> _What is expected_
Retype only what runs from the first line of the listing to the line holding "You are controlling", both included. Do not retype the pictures.

--- START ---

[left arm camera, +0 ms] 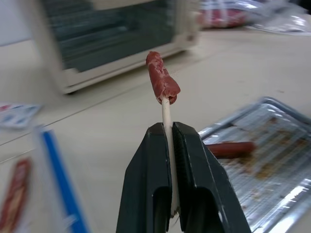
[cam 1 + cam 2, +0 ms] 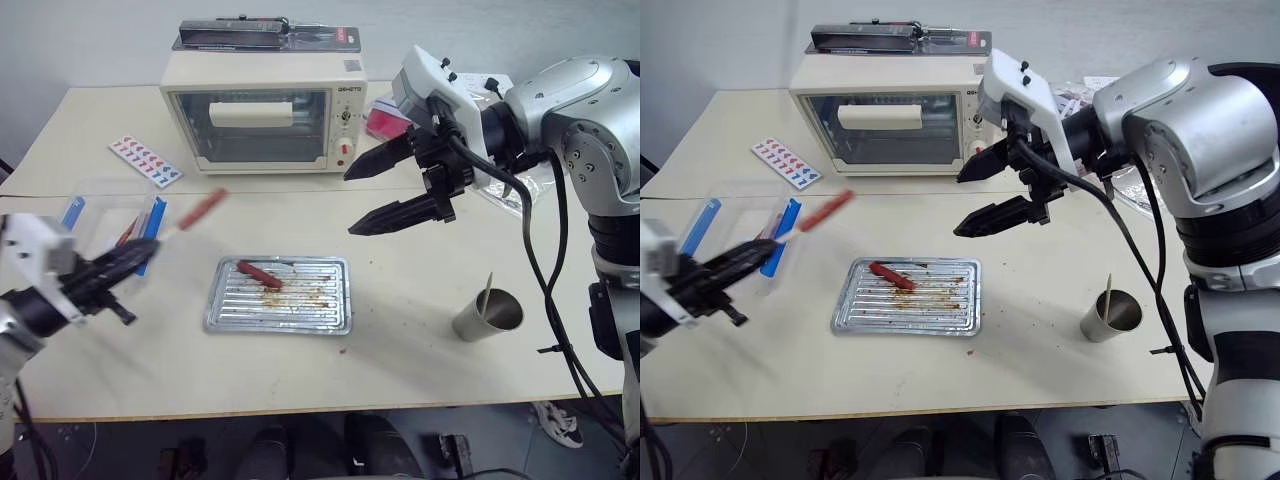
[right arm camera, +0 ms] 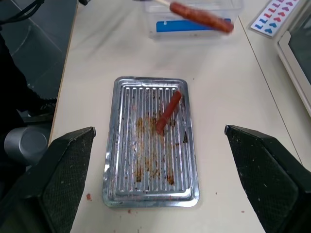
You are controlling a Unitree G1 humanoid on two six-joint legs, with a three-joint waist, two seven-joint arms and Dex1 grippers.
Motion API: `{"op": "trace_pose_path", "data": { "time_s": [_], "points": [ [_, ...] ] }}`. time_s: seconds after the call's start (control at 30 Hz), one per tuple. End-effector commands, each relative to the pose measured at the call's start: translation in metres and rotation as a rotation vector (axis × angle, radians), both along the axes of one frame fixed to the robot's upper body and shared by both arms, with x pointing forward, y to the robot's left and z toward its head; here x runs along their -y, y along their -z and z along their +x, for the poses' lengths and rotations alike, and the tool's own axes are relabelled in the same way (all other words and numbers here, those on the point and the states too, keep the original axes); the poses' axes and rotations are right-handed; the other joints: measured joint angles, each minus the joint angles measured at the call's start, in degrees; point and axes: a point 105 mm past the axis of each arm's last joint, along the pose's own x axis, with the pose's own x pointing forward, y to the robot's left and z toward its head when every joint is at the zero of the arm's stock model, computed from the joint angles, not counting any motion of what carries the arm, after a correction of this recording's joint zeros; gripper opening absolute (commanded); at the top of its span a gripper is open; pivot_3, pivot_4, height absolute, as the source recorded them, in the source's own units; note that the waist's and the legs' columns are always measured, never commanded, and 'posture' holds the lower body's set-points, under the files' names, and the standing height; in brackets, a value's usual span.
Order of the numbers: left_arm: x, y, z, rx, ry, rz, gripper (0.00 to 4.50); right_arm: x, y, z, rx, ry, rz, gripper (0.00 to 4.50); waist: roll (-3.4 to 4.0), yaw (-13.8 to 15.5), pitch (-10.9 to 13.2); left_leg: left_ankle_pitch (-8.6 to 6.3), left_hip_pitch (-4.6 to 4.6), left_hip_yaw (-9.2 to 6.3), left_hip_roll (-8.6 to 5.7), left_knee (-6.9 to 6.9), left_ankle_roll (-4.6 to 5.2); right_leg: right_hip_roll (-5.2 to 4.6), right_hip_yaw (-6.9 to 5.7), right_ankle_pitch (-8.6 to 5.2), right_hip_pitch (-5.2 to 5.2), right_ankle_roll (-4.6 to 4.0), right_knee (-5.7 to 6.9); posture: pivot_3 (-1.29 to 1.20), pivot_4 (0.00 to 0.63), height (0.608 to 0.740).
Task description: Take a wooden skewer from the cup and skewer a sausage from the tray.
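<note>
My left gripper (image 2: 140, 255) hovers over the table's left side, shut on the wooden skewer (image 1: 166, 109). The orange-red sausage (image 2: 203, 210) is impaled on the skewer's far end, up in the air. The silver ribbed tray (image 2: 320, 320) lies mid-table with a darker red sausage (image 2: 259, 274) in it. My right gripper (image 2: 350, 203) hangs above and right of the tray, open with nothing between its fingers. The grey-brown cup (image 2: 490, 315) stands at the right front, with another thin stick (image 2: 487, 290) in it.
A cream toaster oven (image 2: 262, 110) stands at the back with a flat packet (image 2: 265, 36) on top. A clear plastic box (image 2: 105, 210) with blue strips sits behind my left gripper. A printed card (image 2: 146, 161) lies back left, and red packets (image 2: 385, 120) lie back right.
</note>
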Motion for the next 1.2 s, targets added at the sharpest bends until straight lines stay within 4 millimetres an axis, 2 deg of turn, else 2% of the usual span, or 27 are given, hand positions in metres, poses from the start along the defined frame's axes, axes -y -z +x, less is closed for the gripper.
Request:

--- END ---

> _Your response_
[left arm camera, +0 ms] 
[cam 1 + cam 2, +0 ms] 
[right arm camera, +0 ms] 
You are controlling a Unitree G1 humanoid on two six-joint legs, with a three-joint waist, two seven-joint arms and Dex1 grippers.

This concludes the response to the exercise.